Exercise description
Exact reproduction of all the entries is required, without any of their pictures.

Data to process

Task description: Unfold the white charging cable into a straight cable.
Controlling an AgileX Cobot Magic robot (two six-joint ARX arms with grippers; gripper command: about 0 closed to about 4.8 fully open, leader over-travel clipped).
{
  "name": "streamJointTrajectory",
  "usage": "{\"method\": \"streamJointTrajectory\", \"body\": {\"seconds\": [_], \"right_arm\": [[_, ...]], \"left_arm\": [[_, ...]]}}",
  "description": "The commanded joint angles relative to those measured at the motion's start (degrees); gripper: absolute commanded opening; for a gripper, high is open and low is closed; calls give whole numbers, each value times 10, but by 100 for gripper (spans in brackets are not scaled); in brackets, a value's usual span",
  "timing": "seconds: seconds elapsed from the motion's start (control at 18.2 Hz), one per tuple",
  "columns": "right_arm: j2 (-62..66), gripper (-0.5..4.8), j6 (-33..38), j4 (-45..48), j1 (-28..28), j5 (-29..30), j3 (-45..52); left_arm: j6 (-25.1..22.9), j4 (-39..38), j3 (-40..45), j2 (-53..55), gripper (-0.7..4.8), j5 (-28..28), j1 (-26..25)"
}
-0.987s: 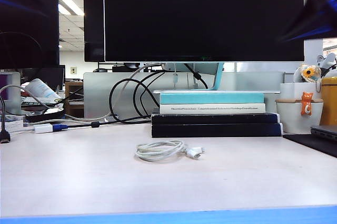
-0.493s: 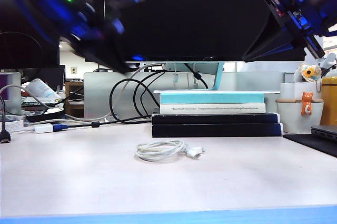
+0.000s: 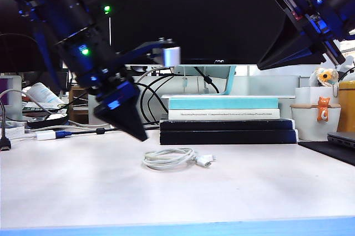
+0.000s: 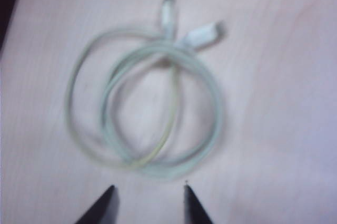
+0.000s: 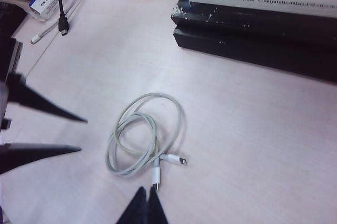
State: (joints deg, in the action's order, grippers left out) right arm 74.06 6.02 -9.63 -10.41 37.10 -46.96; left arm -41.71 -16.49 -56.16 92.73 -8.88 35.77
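The white charging cable [image 3: 166, 158] lies coiled in loose loops on the pale table, its two plugs [image 3: 205, 161] side by side at the coil's right. My left gripper [image 3: 138, 133] hangs just left of the coil, pointing down a little above the table. In the left wrist view its jaws [image 4: 149, 187] stand open with nothing between them, close to the coil's edge [image 4: 163, 170]. My right gripper [image 3: 259, 66] is high at the upper right, shut and empty. In the right wrist view its closed tips [image 5: 147, 190] point toward the cable [image 5: 152, 96] from well above.
A stack of books [image 3: 227, 122] stands right behind the cable under a big monitor [image 3: 216, 14]. Thick black cables [image 3: 138, 103] loop at the back. A white adapter with a blue plug [image 3: 52, 134] lies far left. A white cup [image 3: 313, 119] and a dark laptop [image 3: 338, 139] are at the right.
My left arm has swung down from the upper left to just beside the coil, and its jaws have opened. The right arm came into view at the upper right. The cable has not moved.
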Motion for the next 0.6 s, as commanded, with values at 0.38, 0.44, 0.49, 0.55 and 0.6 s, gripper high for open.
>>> {"method": "streamJointTrajectory", "body": {"seconds": [0.38, 0.44, 0.49, 0.55, 0.6], "right_arm": [[-2, -6, -17, -14, 0, 2, -3], [-2, -6, -17, -14, 0, 2, -3], [-2, -6, -17, -14, 0, 2, -3], [-2, -6, -17, -14, 0, 2, -3], [-2, -6, -17, -14, 0, 3, -3]], "left_arm": [[-104, -14, -11, 16, 310, -8, 24], [-104, -17, -17, 24, 310, -8, 24], [-106, -21, -24, 32, 310, -7, 24], [-106, -26, -33, 42, 310, -8, 24], [-106, -33, -44, 53, 310, -8, 24]]}}
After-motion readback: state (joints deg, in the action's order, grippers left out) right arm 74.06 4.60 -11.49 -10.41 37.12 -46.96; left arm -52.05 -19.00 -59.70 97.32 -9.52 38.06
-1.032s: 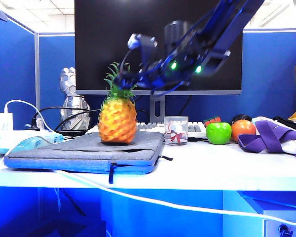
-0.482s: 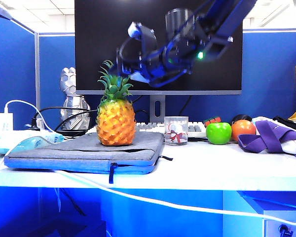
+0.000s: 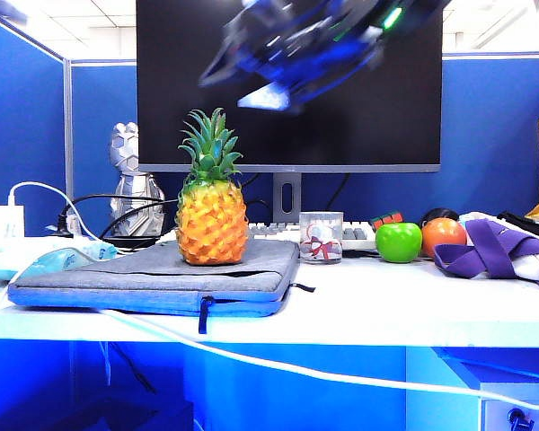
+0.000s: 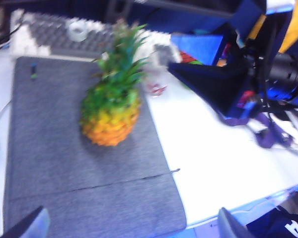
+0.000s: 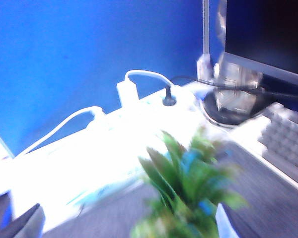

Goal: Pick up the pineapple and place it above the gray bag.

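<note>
The pineapple [image 3: 212, 215] stands upright on the gray bag [image 3: 153, 274], which lies flat on the white desk. My right gripper [image 3: 249, 81] hangs blurred and open high above the leaf crown, clear of it. In the right wrist view its gripper [image 5: 126, 225] is open with the crown [image 5: 188, 193] below and between the fingertips, apart from both. My left gripper [image 4: 131, 228] is open over the bag's [image 4: 64, 163] near part, short of the pineapple [image 4: 111, 111], holding nothing.
A monitor [image 3: 287, 135] and keyboard [image 3: 355, 235] stand behind the bag. To the right sit a glass jar [image 3: 321, 236], a green apple [image 3: 398, 241], an orange-red fruit [image 3: 443, 235] and a purple-strapped bag [image 3: 499, 251]. A white cable [image 3: 296, 368] hangs across the desk front.
My right gripper has risen from around the pineapple's crown to well above it. The pineapple stays standing on the gray bag, now a little straighter.
</note>
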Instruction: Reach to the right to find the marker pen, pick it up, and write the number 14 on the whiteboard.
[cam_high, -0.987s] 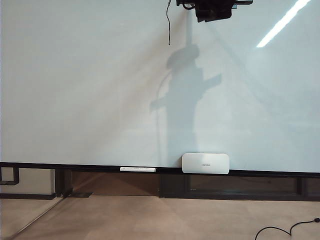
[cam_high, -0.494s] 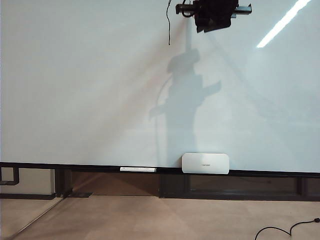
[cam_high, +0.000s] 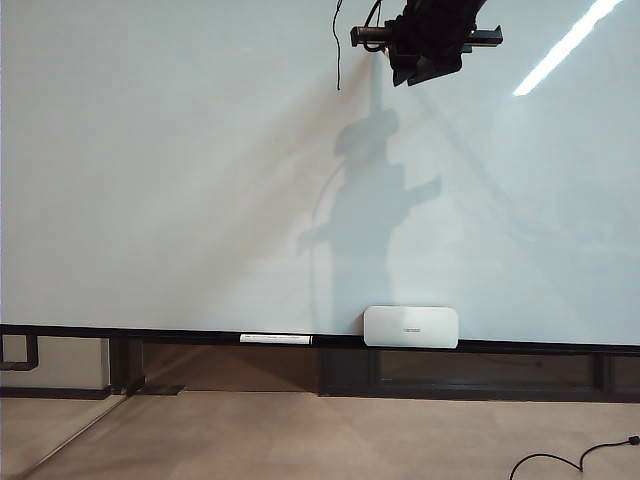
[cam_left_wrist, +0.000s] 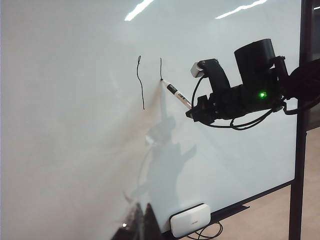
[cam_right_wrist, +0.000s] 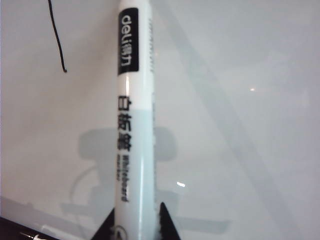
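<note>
right gripper (cam_left_wrist: 192, 112) jaws pinch the marker pen (cam_right_wrist: 134, 125) at its rear barrel, tip on the whiteboard (cam_high: 160, 180) upper centre, beside the "1" stroke (cam_left_wrist: 140, 82). left gripper isn't visible, can't tell its state. pen looks light, rigid, slick plastic; hold mid-barrel. white box (cam_high: 411, 326) on ledge, contents hidden.

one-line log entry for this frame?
phase: writing 4 | right gripper: shut on marker pen, tip on whiteboard | 1 drawn | left gripper: not in view

right arm (cam_left_wrist: 250, 95): black housing | green light lit | grey block on top | black cables looped beneath
</note>
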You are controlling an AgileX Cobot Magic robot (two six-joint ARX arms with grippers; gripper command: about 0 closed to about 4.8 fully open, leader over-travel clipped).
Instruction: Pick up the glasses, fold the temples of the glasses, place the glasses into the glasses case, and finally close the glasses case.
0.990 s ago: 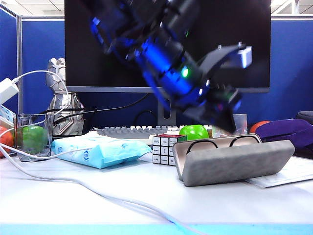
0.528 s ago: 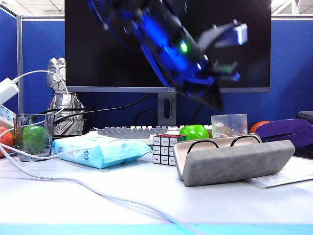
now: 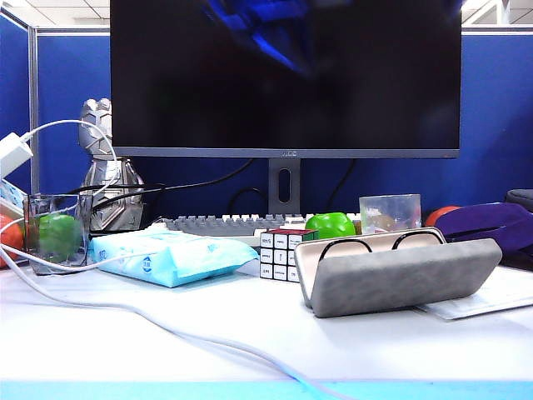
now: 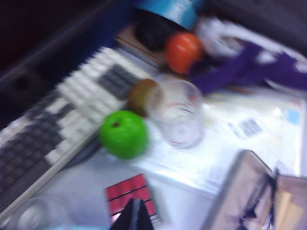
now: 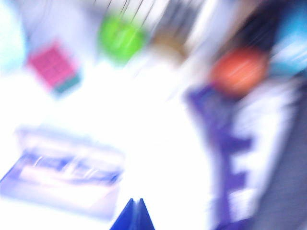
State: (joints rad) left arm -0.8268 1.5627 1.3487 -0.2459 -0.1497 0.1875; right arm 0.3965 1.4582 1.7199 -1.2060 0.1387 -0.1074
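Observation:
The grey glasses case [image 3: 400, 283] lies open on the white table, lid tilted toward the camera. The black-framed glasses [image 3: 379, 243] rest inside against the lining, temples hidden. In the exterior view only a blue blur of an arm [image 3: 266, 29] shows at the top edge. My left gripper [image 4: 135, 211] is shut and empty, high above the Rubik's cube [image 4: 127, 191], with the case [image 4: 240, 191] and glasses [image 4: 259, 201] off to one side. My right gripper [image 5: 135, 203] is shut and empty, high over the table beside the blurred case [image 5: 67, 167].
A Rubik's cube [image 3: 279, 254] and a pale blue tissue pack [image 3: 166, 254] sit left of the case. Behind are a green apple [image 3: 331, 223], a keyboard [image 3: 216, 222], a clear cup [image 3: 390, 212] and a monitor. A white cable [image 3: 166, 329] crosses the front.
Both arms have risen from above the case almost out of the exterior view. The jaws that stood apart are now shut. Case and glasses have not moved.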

Exercise answer
Task description: Unfold the white charging cable into a straight cable.
Controlling an AgileX Cobot Magic robot (two six-joint ARX arms with grippers; gripper command: about 0 closed to about 4.8 fully open, leader over-travel clipped).
{
  "name": "streamJointTrajectory",
  "usage": "{\"method\": \"streamJointTrajectory\", \"body\": {\"seconds\": [_], \"right_arm\": [[_, ...]], \"left_arm\": [[_, ...]]}}",
  "description": "The commanded joint angles relative to those measured at the motion's start (degrees); gripper: absolute commanded opening; for a gripper, high is open and low is closed; calls give whole numbers, each value times 10, but by 100 for gripper (spans in brackets are not scaled); in brackets, a value's usual span",
  "timing": "seconds: seconds elapsed from the motion's start (control at 18.2 Hz), one per tuple",
  "columns": "right_arm: j2 (-62..66), gripper (-0.5..4.8), j6 (-33..38), j4 (-45..48), j1 (-28..28), j5 (-29..30), j3 (-45..52); left_arm: j6 (-25.1..22.9), j4 (-39..38), j3 (-40..45), j2 (-53..55), gripper (-0.7..4.8), j5 (-28..28), j1 (-26..25)"
}
-0.987s: 
-0.493s: 
+0.000s: 
+0.000s: 
+0.000s: 
State: (joints deg, in the action's order, grippers left out) right arm 74.06 6.02 -9.63 -10.41 37.10 -46.96; left arm -41.71 -16.49 -56.16 92.73 -8.88 35.77
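The white charging cable [image 3: 166, 158] lies coiled in loose loops on the pale table, its two plugs [image 3: 205, 161] side by side at the coil's right. My left gripper [image 3: 138, 133] hangs just left of the coil, pointing down a little above the table. In the left wrist view its jaws [image 4: 149, 187] stand open with nothing between them, close to the coil's edge [image 4: 163, 170]. My right gripper [image 3: 259, 66] is high at the upper right, shut and empty. In the right wrist view its closed tips [image 5: 147, 190] point toward the cable [image 5: 152, 96] from well above.
A stack of books [image 3: 227, 122] stands right behind the cable under a big monitor [image 3: 216, 14]. Thick black cables [image 3: 138, 103] loop at the back. A white adapter with a blue plug [image 3: 52, 134] lies far left. A white cup [image 3: 313, 119] and a dark laptop [image 3: 338, 139] are at the right.
My left arm has swung down from the upper left to just beside the coil, and its jaws have opened. The right arm came into view at the upper right. The cable has not moved.
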Motion for the next 0.6 s, as commanded, with values at 0.38, 0.44, 0.49, 0.55 and 0.6 s, gripper high for open.
>>> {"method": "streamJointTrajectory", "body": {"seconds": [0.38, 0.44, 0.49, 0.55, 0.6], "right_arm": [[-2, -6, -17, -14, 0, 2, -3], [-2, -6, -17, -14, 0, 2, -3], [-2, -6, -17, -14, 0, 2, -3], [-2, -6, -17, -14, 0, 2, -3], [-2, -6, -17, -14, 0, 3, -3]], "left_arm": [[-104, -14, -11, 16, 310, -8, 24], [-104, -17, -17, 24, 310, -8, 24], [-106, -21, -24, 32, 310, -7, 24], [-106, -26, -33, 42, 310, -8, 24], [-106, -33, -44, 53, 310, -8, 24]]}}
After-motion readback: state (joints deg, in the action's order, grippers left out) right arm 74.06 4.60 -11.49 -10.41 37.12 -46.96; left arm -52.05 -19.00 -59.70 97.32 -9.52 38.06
-1.032s: 
-0.482s: 
+0.000s: 
+0.000s: 
+0.000s: 

Goal: Pick up the pineapple and place it above the gray bag.

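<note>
The pineapple [image 3: 212, 215] stands upright on the gray bag [image 3: 153, 274], which lies flat on the white desk. My right gripper [image 3: 249, 81] hangs blurred and open high above the leaf crown, clear of it. In the right wrist view its gripper [image 5: 126, 225] is open with the crown [image 5: 188, 193] below and between the fingertips, apart from both. My left gripper [image 4: 131, 228] is open over the bag's [image 4: 64, 163] near part, short of the pineapple [image 4: 111, 111], holding nothing.
A monitor [image 3: 287, 135] and keyboard [image 3: 355, 235] stand behind the bag. To the right sit a glass jar [image 3: 321, 236], a green apple [image 3: 398, 241], an orange-red fruit [image 3: 443, 235] and a purple-strapped bag [image 3: 499, 251]. A white cable [image 3: 296, 368] hangs across the desk front.
My right gripper has risen from around the pineapple's crown to well above it. The pineapple stays standing on the gray bag, now a little straighter.
</note>
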Instruction: Reach to the right to find the marker pen, pick it up, and write the number 14 on the whiteboard.
[cam_high, -0.987s] 
[cam_high, -0.494s] 
[cam_high, +0.000s] 
[cam_left_wrist, +0.000s] 
[cam_right_wrist, +0.000s] 
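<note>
right gripper (cam_left_wrist: 192, 112) jaws pinch the marker pen (cam_right_wrist: 134, 125) at its rear barrel, tip on the whiteboard (cam_high: 160, 180) upper centre, beside the "1" stroke (cam_left_wrist: 140, 82). left gripper isn't visible, can't tell its state. pen looks light, rigid, slick plastic; hold mid-barrel. white box (cam_high: 411, 326) on ledge, contents hidden.

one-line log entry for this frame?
phase: writing 4 | right gripper: shut on marker pen, tip on whiteboard | 1 drawn | left gripper: not in view

right arm (cam_left_wrist: 250, 95): black housing | green light lit | grey block on top | black cables looped beneath
</note>
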You are controlling an AgileX Cobot Magic robot (two six-joint ARX arms with grippers; gripper command: about 0 closed to about 4.8 fully open, leader over-travel clipped).
Instruction: Pick up the glasses, fold the temples of the glasses, place the glasses into the glasses case, and finally close the glasses case.
0.990 s ago: 
0.528 s ago: 
now: 
now: 
now: 
State: (joints rad) left arm -0.8268 1.5627 1.3487 -0.2459 -0.1497 0.1875; right arm 0.3965 1.4582 1.7199 -1.2060 0.1387 -0.1074
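Observation:
The grey glasses case [image 3: 400, 283] lies open on the white table, lid tilted toward the camera. The black-framed glasses [image 3: 379, 243] rest inside against the lining, temples hidden. In the exterior view only a blue blur of an arm [image 3: 266, 29] shows at the top edge. My left gripper [image 4: 135, 211] is shut and empty, high above the Rubik's cube [image 4: 127, 191], with the case [image 4: 240, 191] and glasses [image 4: 259, 201] off to one side. My right gripper [image 5: 135, 203] is shut and empty, high over the table beside the blurred case [image 5: 67, 167].
A Rubik's cube [image 3: 279, 254] and a pale blue tissue pack [image 3: 166, 254] sit left of the case. Behind are a green apple [image 3: 331, 223], a keyboard [image 3: 216, 222], a clear cup [image 3: 390, 212] and a monitor. A white cable [image 3: 166, 329] crosses the front.
Both arms have risen from above the case almost out of the exterior view. The jaws that stood apart are now shut. Case and glasses have not moved.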

The output for this exercise is finished.